* [WHAT YOU NEED TO DO]: The answer must be one number: the count of lines in the data below that include "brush".
=== SUPPLIED DATA ===
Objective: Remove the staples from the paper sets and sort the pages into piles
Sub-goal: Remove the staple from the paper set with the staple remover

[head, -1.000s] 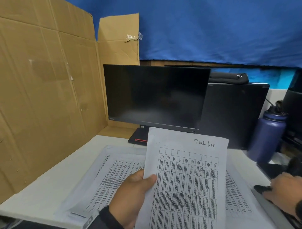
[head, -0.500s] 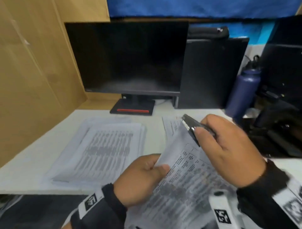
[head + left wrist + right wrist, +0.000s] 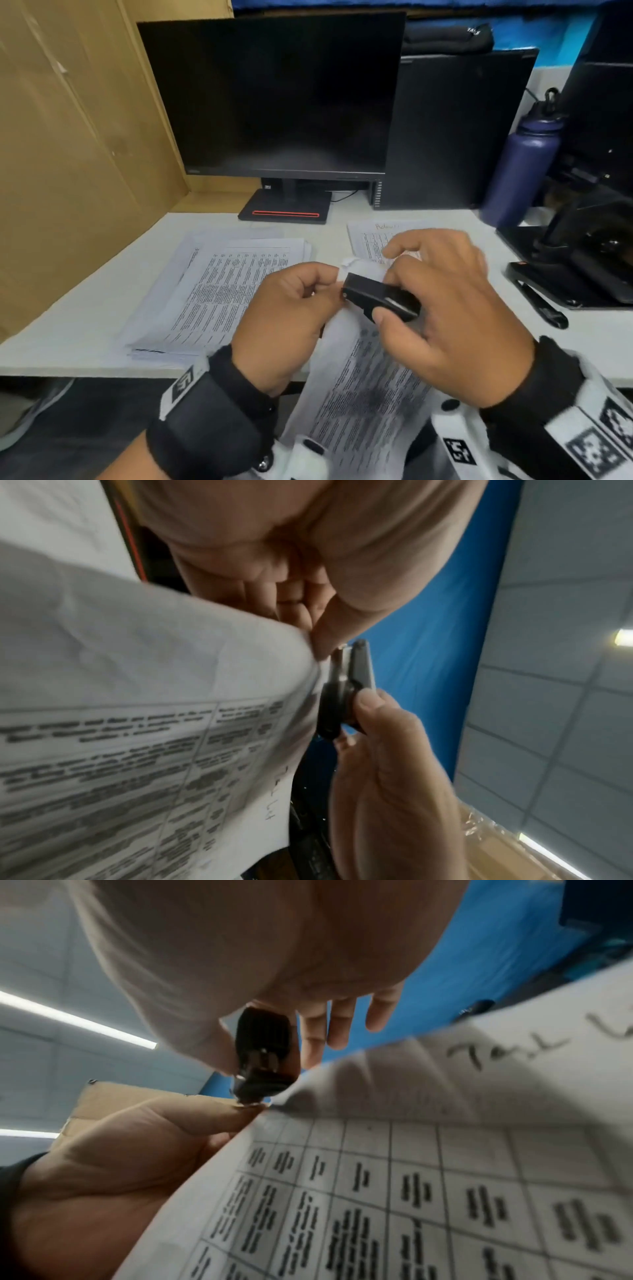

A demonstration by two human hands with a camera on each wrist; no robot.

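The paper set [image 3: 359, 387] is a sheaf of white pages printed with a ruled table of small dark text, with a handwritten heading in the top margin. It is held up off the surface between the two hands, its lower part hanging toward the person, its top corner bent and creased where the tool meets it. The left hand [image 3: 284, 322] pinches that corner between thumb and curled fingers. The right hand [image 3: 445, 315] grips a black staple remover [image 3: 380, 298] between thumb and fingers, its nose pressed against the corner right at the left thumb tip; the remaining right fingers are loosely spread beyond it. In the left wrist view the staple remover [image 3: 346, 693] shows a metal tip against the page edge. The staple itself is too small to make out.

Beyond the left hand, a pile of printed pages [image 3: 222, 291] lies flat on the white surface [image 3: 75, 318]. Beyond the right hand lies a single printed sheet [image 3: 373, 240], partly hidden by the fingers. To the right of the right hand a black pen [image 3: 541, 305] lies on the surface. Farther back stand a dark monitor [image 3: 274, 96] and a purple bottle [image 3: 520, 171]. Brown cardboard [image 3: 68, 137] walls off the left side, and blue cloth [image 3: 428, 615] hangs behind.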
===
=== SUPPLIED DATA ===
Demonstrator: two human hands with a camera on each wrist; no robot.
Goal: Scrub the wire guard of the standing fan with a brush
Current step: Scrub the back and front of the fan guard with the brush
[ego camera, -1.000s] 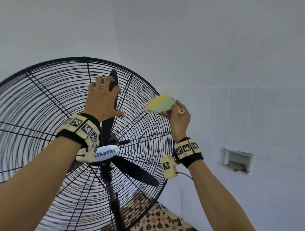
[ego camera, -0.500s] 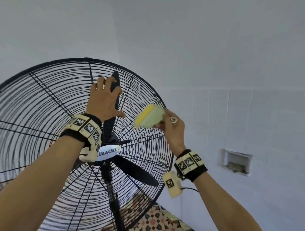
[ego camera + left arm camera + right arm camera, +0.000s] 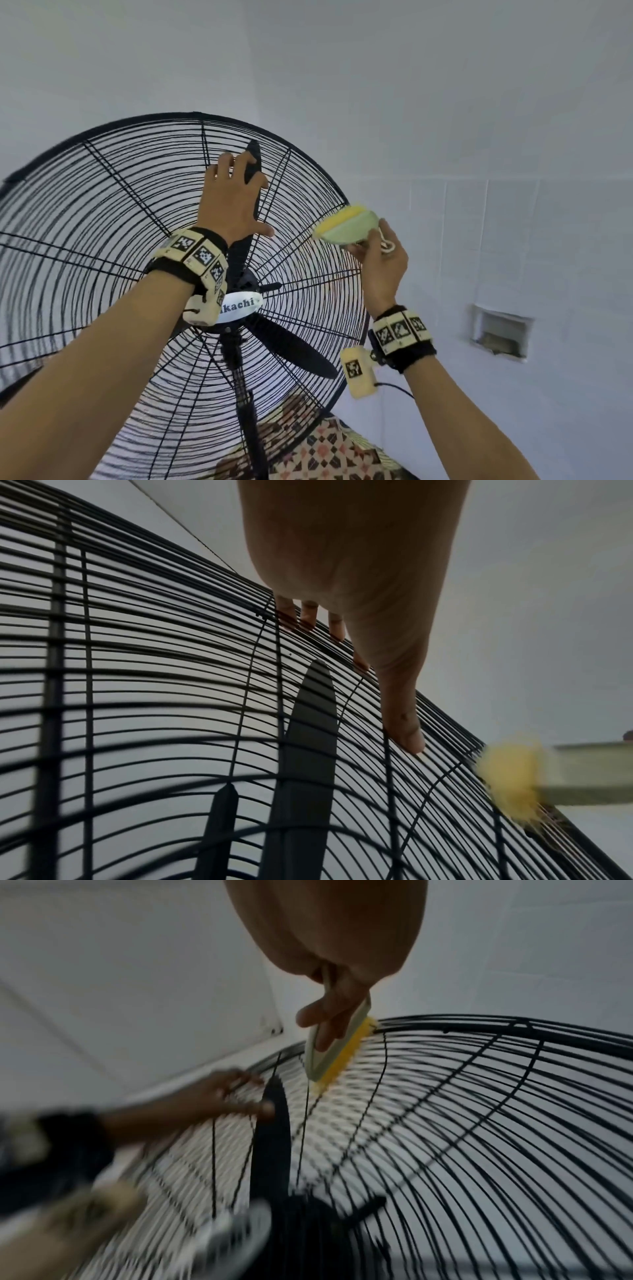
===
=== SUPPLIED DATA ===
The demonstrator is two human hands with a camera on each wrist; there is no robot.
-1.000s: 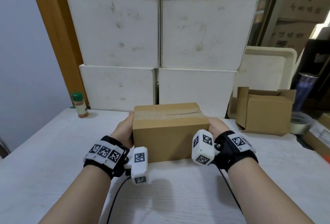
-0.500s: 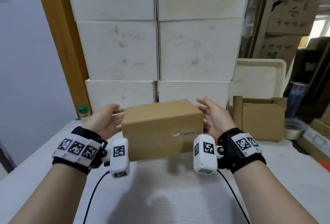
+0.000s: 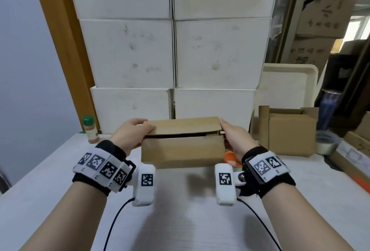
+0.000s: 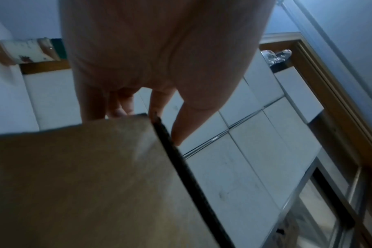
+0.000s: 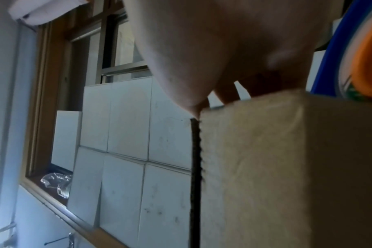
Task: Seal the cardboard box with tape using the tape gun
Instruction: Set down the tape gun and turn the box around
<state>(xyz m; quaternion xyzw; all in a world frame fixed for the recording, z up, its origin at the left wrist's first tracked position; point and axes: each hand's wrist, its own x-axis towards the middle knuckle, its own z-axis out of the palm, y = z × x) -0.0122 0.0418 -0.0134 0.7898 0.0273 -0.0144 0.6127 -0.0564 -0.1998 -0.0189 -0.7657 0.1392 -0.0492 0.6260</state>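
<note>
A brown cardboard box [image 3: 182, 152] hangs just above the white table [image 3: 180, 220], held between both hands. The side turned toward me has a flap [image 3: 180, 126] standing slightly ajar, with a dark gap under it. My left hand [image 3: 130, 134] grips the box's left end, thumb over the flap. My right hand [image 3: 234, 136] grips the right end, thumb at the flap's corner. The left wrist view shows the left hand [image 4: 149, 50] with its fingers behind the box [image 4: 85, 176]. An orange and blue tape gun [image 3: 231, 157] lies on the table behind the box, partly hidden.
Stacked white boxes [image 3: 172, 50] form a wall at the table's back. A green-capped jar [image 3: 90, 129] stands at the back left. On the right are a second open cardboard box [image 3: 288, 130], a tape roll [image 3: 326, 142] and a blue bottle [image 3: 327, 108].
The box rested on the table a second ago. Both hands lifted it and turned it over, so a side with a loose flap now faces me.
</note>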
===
* [YOUR SOLUTION]: 2